Integrar la inversión en alquiler en el patrimonio global

Una inversión en alquiler no existe de forma aislada. Forma parte del patrimonio global y debe evaluarse en ese contexto.

Si la vivienda habitual vale 300.000 € y se compra un inmueble en alquiler por 200.000 €, el inmobiliario pasa a representar de repente más del 80 % del patrimonio. Es una concentración sobre la que conviene reflexionar.

Del mismo modo, la hipoteca asociada impacta en el ratio de endeudamiento. Un ratio que pasa del 30 % al 55 % con la compra del inmueble en alquiler cambia el perfil de riesgo.

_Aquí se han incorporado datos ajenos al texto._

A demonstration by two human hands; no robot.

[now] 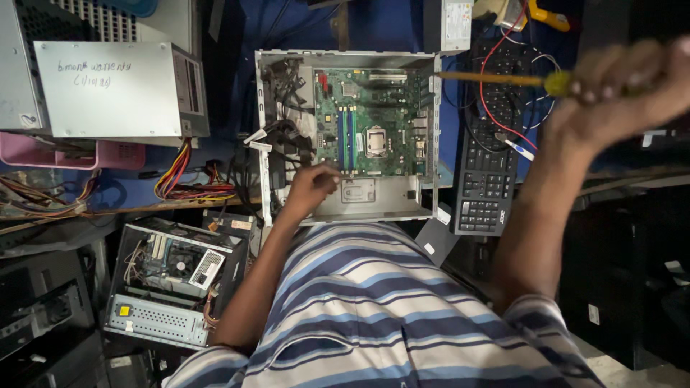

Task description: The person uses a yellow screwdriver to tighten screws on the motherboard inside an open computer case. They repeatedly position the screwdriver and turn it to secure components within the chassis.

Por eso una simulación patrimonial resulta tan útil antes de comprar: muestra el impacto del inmueble en alquiler sobre el conjunto del patrimonio, no solo la rentabilidad aislada del inmueble.

Conclusión

Calcular la rentabilidad de una inversión en alquiler no es simplemente dividir el alquiler entre el precio de compra. Es un ejercicio en tres niveles — bruto, neto, después de impuestos — que ofrece una visión cada vez más realista de lo que el inmueble va a generar realmente.

La inversión en alquiler sigue siendo un excelente vehículo de creación de patrimonio, especialmente gracias al apalancamiento. Pero es una inversión que hay que calcular, simular y seguir, no una apuesta basada en una intuición.

Haga los cálculos antes de comprar. Integre el inmueble en la visión global del patrimonio. Y realice un seguimiento de su rendimiento a lo largo del tiempo, como el de cualquier otro activo.